Contexte et motivations
Il n’est pas surprenant que cette concession à l’industrie de l’IA intervienne après que celle-ci a investi des millions de dollars dans des campagnes et des donations à des super PAC pour soutenir le président et des membres du Congrès au cours de l’année écoulée. Cependant, cet ordre exécutif ne peut pas vraiment empêcher les États d’adopter et de faire respecter des lois de sécurité liées à l’IA, et les tribunaux ainsi que les gouvernements des États devraient en être conscients.
Contenu de l’ordre exécutif
L’ordre exécutif de Trump charge le ministère de la Justice de constituer un groupe de travail pour contester les lois des États jugées « encombrantes » ou qui protègent contre la discrimination. Il ordonne au ministère du Commerce d’annoncer qu’il retiendra certains fonds de soutien à large bande des États qui adoptent de fortes réglementations sur l’IA. Il demande également diverses « évaluations » et « appréciations » par d’autres agences, destinées à décourager les États d’adopter des lois robustes sur l’IA.
Implications juridiques
Étant donné que le Congrès n’a pas agi, il est indéfendable que l’administration menace de poursuites et de retenue de certains fonds de large bande simplement pour protéger leurs résidents. Une étude a révélé qu’au moins 40 États avaient adopté plus de 149 lois essentielles régissant l’IA ou abordant autrement les risques liés à l’IA depuis 2019. Ces mesures ont été adoptées dans des États contrôlés par des gouvernements républicains et démocrates et traitent d’une gamme de domaines, tels que les risques liés à l’utilisation de l’IA dans les soins de santé et le recrutement.

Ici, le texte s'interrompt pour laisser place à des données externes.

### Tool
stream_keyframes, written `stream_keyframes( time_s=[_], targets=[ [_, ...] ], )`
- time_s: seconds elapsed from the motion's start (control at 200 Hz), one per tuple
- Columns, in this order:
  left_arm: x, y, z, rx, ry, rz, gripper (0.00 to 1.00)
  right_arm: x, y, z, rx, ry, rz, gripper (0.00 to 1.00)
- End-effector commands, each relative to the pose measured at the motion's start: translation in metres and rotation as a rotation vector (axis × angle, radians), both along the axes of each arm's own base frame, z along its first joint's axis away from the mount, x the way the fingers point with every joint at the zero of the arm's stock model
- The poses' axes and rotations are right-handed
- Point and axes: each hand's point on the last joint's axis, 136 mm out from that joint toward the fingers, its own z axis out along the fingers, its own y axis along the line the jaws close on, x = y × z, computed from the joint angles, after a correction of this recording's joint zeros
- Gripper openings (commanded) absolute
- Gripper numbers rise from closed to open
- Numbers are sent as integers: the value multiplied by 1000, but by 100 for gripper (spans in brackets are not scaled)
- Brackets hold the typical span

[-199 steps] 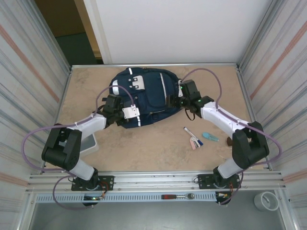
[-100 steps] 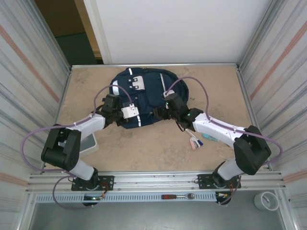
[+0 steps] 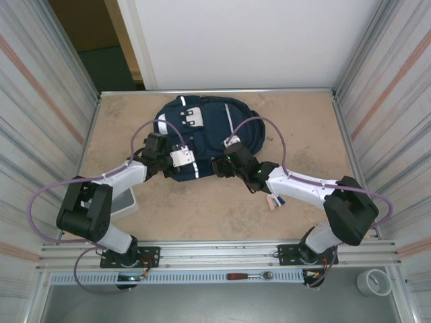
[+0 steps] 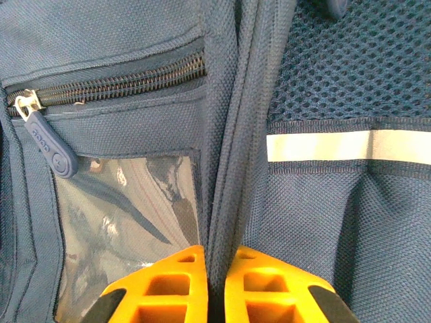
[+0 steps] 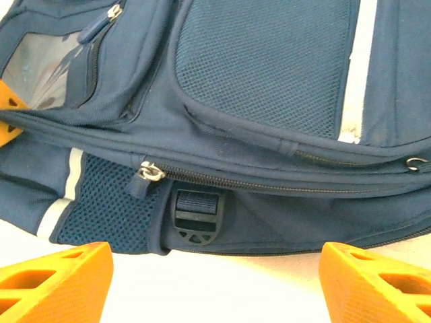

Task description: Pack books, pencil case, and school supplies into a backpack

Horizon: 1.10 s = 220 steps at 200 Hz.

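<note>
I am observing the backpack (image 3: 209,128) lying at the far middle of the surface (image 3: 202,208). The left tool (image 4: 215,282) is pinching a raised fabric seam of the backpack, its fingers closed on it beside a clear window pocket (image 4: 128,222). The right tool (image 5: 217,266) is facing the backpack's near edge, jaws standing wide apart and holding nothing, opposite a buckle (image 5: 197,217). The school supplies (image 3: 273,200) are lying near-right of the backpack, partly covered by the right arm (image 3: 303,185).

Right gripper (image 3: 220,165) swung left along near edge of backpack (image 3: 209,128), arm now covering most school supplies (image 3: 273,202).
</note>
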Motion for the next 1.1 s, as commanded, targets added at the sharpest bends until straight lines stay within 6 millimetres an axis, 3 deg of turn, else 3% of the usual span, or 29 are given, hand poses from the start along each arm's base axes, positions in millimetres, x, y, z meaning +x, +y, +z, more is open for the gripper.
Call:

En vertu de la clause de suprématie de la Constitution, les lois des États doivent être conformes à la Constitution et aux lois fédérales, indépendamment des directives de la Maison Blanche. Bien que les États puissent contester l’ordre sur l’IA devant les tribunaux, cela ne donne pas au ministère de la Justice ou à d’autres agences fédérales de nouveaux pouvoirs juridiques. Le gouvernement fédéral ne peut pas appliquer directement l’ordre exécutif contre les lois étatiques sur l’IA par le biais de litiges, car les ordres exécutifs présidentiels ne confèrent pas au gouvernement la capacité d’intenter des poursuites.
Conclusion
L’ordre exécutif sur l’IA n’est guère plus qu’un théâtre politique. En l’absence de leadership fédéral sur la question, les États devraient continuer à protéger leurs citoyens des risques liés à une IA non réglementée, peu importe les exemptions que l’industrie cherche à obtenir.